● **Goal of the exercise**
From the listing below, reproduce exactly the lines starting with the one with "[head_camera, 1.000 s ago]" and going on through the one with "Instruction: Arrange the", both ends kept. No picture is copied.

*** Opening of Records for this exercise ***

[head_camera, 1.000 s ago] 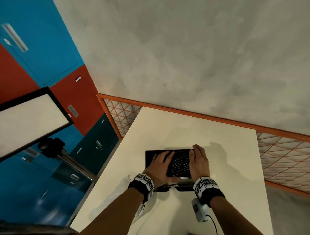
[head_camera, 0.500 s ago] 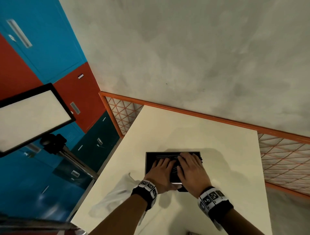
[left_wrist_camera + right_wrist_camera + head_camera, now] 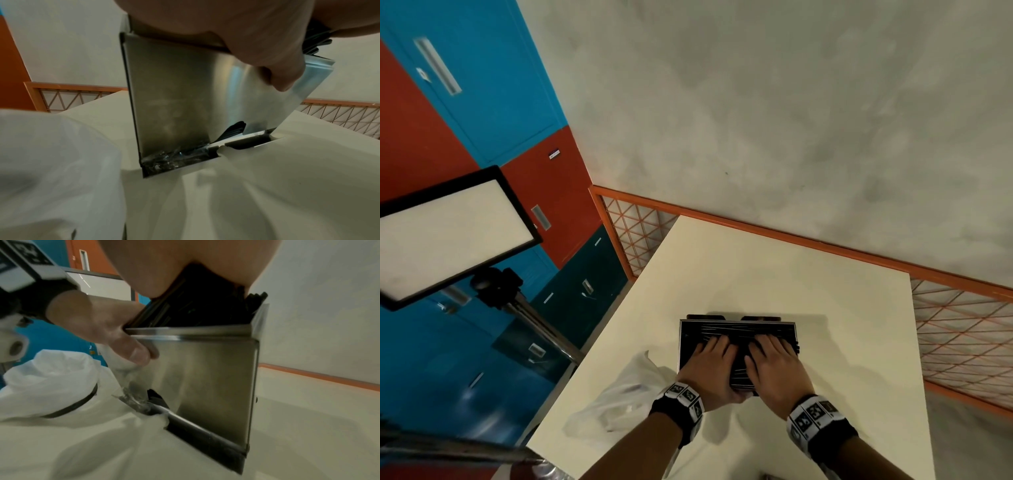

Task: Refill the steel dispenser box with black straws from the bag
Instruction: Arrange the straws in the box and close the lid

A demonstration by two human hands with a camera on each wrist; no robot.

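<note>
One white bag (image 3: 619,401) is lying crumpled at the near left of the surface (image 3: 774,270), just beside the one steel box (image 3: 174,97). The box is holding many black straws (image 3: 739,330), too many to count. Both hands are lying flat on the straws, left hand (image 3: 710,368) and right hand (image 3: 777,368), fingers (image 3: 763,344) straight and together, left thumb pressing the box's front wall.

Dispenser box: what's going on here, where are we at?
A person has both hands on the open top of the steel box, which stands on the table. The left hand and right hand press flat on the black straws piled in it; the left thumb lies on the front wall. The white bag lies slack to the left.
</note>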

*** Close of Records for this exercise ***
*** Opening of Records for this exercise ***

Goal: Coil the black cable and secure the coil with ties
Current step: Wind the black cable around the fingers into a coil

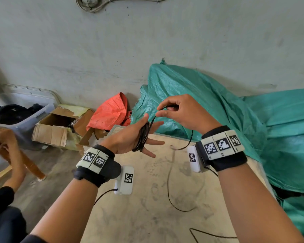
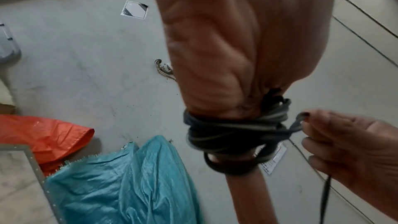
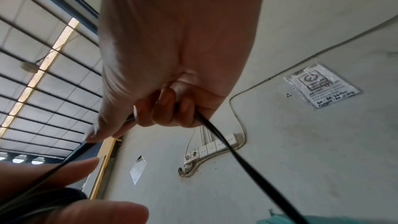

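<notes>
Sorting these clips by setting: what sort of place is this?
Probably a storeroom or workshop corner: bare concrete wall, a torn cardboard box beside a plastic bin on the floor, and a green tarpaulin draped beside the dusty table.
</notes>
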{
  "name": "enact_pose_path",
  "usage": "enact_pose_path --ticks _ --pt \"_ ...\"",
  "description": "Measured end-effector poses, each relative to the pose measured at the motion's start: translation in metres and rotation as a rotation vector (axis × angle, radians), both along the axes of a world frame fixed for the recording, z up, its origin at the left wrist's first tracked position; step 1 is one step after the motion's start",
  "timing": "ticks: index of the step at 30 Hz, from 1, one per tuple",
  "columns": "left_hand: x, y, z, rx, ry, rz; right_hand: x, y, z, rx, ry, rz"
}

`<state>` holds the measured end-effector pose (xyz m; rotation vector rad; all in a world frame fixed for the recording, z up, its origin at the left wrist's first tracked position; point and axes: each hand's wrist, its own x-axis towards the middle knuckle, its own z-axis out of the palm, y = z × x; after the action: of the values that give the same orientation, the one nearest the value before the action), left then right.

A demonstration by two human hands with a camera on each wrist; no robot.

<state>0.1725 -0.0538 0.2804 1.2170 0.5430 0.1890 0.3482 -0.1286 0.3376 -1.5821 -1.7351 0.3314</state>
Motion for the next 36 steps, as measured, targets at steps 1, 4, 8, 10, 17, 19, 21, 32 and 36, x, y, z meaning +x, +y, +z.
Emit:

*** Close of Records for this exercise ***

● **Task solution**
[head_camera, 1.000 s ago] 
[head_camera, 0.500 s ago] 
[left_wrist_camera + right_wrist_camera + head_camera, now] 

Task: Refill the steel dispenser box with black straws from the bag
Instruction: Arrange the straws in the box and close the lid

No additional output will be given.